Durante el primer gobierno de Mariano Ignacio Prado, merced
a un golpe de Estado, se convocó a un gabinete extraordinario para resolver el
asunto con España. Este pasaría a la historia como el ‘Gabinete de los talentos’.
Para el ministerio de Guerra, designó al eminente jurista cajamarquino, don
José Gálvez Egúsquiza, director a la sazón del Colegio de Nuestra Señora de Guadalupe,
y padre del gran orador, poeta y futuro presidente del Senado de la República, José
Gálvez Barrenechea.
Prado era un coronel deslucido, percibido entonces como
hombre de ambiciones desmedidas. El problema radicaba en la supuesta
‘exploración científica’ que la reina Isabel II -digna descendiente de Fernando
VII- había confiado al más cazurro de sus almirantes, Casto Méndez Núñez.
Luego de ocupar
las islas de Chincha –entonces el mayor yacimiento guanero en pleno apogeo -,
reclamando derechos sobre ellas y pagos inaceptables que supuestamente el Perú
debía a la corona española, la armada realista se apostó frente a la rada del
Callao, tomando la isla de San Lorenzo como centro estratégico.

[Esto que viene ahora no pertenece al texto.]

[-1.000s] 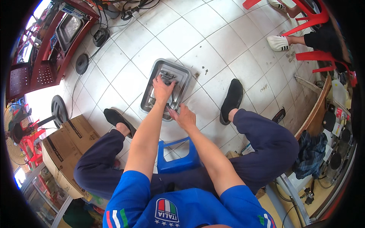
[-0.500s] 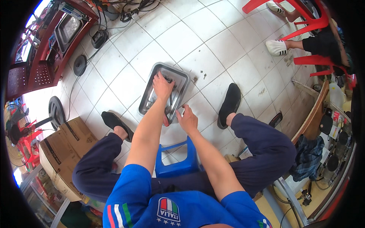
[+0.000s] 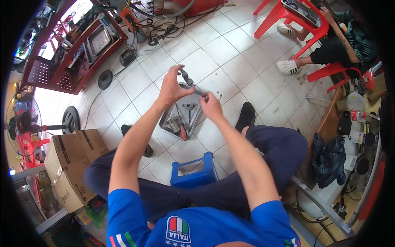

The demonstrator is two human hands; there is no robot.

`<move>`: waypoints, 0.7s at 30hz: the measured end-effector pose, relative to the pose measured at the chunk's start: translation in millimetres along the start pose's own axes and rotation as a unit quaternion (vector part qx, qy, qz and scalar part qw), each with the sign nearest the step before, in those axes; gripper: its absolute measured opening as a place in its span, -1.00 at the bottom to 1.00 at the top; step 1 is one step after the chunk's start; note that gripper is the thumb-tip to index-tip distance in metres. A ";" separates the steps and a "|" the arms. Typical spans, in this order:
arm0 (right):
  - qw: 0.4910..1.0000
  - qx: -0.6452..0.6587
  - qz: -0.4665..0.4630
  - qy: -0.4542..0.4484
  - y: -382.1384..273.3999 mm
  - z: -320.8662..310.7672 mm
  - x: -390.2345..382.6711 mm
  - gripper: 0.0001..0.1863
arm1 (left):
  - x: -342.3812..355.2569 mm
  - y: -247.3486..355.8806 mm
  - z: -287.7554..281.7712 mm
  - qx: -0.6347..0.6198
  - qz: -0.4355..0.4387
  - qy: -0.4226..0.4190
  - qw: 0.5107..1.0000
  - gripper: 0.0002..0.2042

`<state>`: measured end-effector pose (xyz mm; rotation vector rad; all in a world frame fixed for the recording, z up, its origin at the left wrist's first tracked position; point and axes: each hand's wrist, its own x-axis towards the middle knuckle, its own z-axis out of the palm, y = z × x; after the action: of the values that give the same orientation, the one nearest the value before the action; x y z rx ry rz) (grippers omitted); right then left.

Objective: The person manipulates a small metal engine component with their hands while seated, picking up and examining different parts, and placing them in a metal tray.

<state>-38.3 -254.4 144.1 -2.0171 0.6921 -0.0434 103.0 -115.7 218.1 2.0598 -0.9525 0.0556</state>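
My left hand (image 3: 170,86) is raised over the far end of a metal tray (image 3: 164,131), thumb and fingers curved around a dark, jointed metal part (image 3: 186,77). My right hand (image 3: 212,107) is at the tray's right side with thumb and fingertips pinched together. Whatever lies between those fingertips is too small to make out. Inside the tray are a T-shaped metal tool (image 3: 189,108), a red-handled tool (image 3: 183,132) and some silvery metal pieces (image 3: 174,123).
A blue plastic stool (image 3: 192,178) stands between my legs. Cardboard boxes (image 3: 74,164) and a fan (image 3: 25,123) are at left, a red tool cart (image 3: 61,70) far left. Cables (image 3: 164,31) lie at the back. Another person sits by red chairs (image 3: 284,18) at far right.
My left hand has come up out of the tray with the dark metal part. My right hand has moved forward along the tray's right side, its fingers now pinched. The head view has shifted.
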 end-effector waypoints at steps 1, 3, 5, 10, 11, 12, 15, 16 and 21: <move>0.999 0.021 -0.030 -0.023 -20.4 -13.7 12.7 -0.64 | 9.5 19.8 -19.8 0.015 0.023 0.007 1.000 -0.19; 0.991 0.070 -0.070 -0.088 -69.9 -38.6 14.9 -0.61 | 12.2 55.1 -59.2 0.004 0.048 0.038 0.998 -0.19; 0.976 0.124 -0.092 -0.151 -132.8 -76.1 -0.2 -0.57 | 11.9 93.6 -96.7 0.002 0.058 0.042 0.997 -0.16; 0.901 0.296 -0.032 -0.315 -198.1 -114.4 -42.6 -0.35 | -8.4 149.7 -145.6 0.007 0.095 0.039 0.995 -0.09; 0.878 0.323 -0.015 -0.353 -203.9 -118.7 -50.3 -0.33 | -14.5 155.0 -149.2 -0.004 0.086 0.035 0.996 -0.07; 0.852 0.348 0.004 -0.392 -205.5 -118.7 -55.2 -0.31 | -22.0 156.1 -150.7 0.007 0.082 0.038 0.996 -0.07; 0.836 0.352 -0.015 -0.421 -202.9 -109.2 -67.4 -0.44 | -36.1 159.3 -149.0 0.040 0.076 0.042 0.995 -0.04; 0.841 0.341 -0.027 -0.419 -202.2 -107.3 -70.3 -0.47 | -38.1 158.8 -146.9 0.050 0.075 0.045 0.995 -0.06; 0.867 0.287 -0.027 -0.407 -195.1 -97.0 -74.8 -0.50 | -38.2 153.6 -146.9 0.102 0.073 0.042 0.991 -0.08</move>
<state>-42.0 -222.1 372.2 -1.2870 0.0475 0.4917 18.8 -42.5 402.9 2.1505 -1.0802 0.3268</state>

A las doce del mediodía del 2 de mayo de 1866, Núñez Méndez ordena
los primeros cañonazos contra el puerto. La vecindad de Lima en carruajes, a
lomo de bestia, o sencillamente corriendo a través de la alameda que mandó a
construir el virrey Marqués de Osorno (hoy avenida Colonial), tomando
posiciones, se encontró con sus pares chalacos.
El otrora orgullo militar español para repeler en el siglo
XVIII a piratas y corsarios: la inexpugnable Fortaleza del Real Felipe ahora
enarbolaba bandera peruana. Semanas antes del inminente encuentro, el ministro
Gálvez, a instancias de sus asesores militares, había ordenado la construcción
de torreones o fuertes para contener el ataque de los buques enemigos.
De dichos lugares,
habrían de nacer los espíritus indomables de Cáceres (a cargo del fuerte
Ayacucho), Lizardo Montero, y del propio Grau, quien estaba entonces al mando
de la mítica corbeta Unión.
El soberbio
comandante hispano había considerado que, la del Callao, sería una victoria
rotunda. A las doce horas con 55 minutos, un proyectil venido de un barco
enemigo, hizo estallar el torreón de la Merced, y con él al valiente abogado que,
ante la premura y la necesidad, aceptó ser ministro de Guerra. A Casto Méndez,
el jefe de una armada que, bajo los anhelos de su reina, pretendió reconquistar
al Perú, no le fue mejor. Minutos después de recibir un proyectil certero, hizo
que toda su flota arriara las armas de España sustituyéndolas por timoratas
banderas blancas. Luego, pidió permiso, a través de un emisario, para que le
permitieran enterrar a sus muertos en San Lorenzo. El gobierno peruano no opuso
inconvenientes y, hasta hoy, esos combatientes de ultramar, guardan el sueño
eterno en una isla peruana rodeada de aguas chalacas.
El desangelado y
herido Casto Méndez Núñez, sobrevivió apenas dos años al célebre Combate del
Callao, siendo condecorado por la corona de España de todas las formas posibles…
pero sin honor.
Se han cumplido desde aquel aleccionador combate ciento
cincuenta y nueve años. El militarismo imperante en el siglo XIX, antes de la
elección del Manuel Pardo, primer presidente civil que tuvo el Perú, no admitía
que héroe civil caído en hecho bélico, no fuese militar.
El mejor tributo que podemos rendir al indiscutible héroe el
Combate del Callao, es liberarlo de las charreteras y del traje militar con
galones de coronel que jamás vistió en su marcha a la inmortalidad.